'One Life to Live' Welcomes 'Soap Star'
That episode of the enduring soap opera will introduce a new character played by the winner of a reality competition that has been airing this summer on ABC's cable sibling SOAPnet, highlights from which are featured in "Soap Star: Guess Who's Coming to Llanview?" a one-hour special hosted by "All My Children" star Cameron Mathison and airing during the ABC daytime lineup on Thursday, Aug. 10 (check local listings).
The winning performer will be announced Thursday night on the season finale of "I Wanna Be a Soap Star," the SOAPnet series in which 10 hopefuls were put through their paces by casting directors, talent managers and veteran daytime actors who dropped by to offer tips and suggestions to the soap opera rookies, all of whom are eager to win the big prize.
"This is not just a walk-on role," executive producer Eric Schotz says. "This is an actual role that is created and written for the winner, and the character is actually incorporated into the show. It's a 13-week contract role versus what is often called a day part."
The writing staff of "One Life to Live" is prepared to write for either a male or female winner, having watched the players closely as the competition gets into its final rounds and the players have been winnowed down over the run of the show.
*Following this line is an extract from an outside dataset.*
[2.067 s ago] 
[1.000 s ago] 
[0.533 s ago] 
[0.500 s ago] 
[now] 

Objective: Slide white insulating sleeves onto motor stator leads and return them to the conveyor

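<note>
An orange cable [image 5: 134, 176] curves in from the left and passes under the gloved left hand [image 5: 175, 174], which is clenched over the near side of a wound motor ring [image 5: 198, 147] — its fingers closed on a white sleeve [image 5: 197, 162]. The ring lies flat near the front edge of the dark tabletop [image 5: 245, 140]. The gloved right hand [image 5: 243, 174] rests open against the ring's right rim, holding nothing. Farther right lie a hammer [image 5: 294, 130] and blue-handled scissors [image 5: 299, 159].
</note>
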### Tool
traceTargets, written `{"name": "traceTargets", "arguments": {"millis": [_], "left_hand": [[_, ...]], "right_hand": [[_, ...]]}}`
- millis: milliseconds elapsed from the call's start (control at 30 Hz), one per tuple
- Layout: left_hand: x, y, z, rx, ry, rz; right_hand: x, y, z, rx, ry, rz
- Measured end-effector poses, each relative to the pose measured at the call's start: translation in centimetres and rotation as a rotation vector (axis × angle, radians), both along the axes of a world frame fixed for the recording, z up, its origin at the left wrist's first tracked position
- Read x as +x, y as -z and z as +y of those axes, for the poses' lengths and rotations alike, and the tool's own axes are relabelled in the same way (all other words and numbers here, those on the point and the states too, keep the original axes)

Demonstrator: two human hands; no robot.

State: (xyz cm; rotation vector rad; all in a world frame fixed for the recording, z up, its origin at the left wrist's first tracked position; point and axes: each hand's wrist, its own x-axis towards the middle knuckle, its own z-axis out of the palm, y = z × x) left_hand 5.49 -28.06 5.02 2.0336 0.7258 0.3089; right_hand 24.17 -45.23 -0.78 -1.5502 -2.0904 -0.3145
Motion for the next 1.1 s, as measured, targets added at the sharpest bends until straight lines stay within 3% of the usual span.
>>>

"Guess Who's Coming to Llanview?" will present highlights from the first nine episodes of the SOAPnet series, including appearances from such daytime favorites as Wally Kurth, Corbin Bernsen, Julie Pinson, Catherine Hickland and many others.
The main emphasis of the program, however, is on the challenges put to the soap newbies, ranging from a melodramatic scene involving an exploding bus to unexpected wardrobe malfunctions to that staple of daytime television, the torrid love scene.
"I think the reality of their situation has caught nearly everyone by surprise," says Mathison, back for his third season as host of "Soap Star."
"They're happy to be picked and life is great and they're thinking, 'Woo hoo, I'm going to be on a show!' As the competition goes on, regardless of the curveballs thrown at them and the things they are asked to do, I think it's the actual stress and intensity of the experience that throws them the most. And it only gets more intense as they get closer and closer to this unbelievable opportunity."
With the right combination of luck, looks and talent, a "Soap Star" winner can parlay his or her 13-week contract into something more extensive, especially if they connect with viewers. Connecting too intensely can be a double-edged sword, however, as Mathison discovered early in his "All My Children" career when his character, Ryan Lavery, was cleared of a rape charge and released from jail.
"It was the holiday season in New York City in a very busy department store here, and the escalators were jam-packed with people," Mathison recalls. "A woman going up the escalator spotted me and screamed at the top of her lungs. I smiled and waved and, just as she was disappearing from sight, she yelled, 'I'm so glad they let you out of jail! I knew you didn't rape her!' Then she was gone, while I was stuck there with my hand in the air and silence on the floor all around me."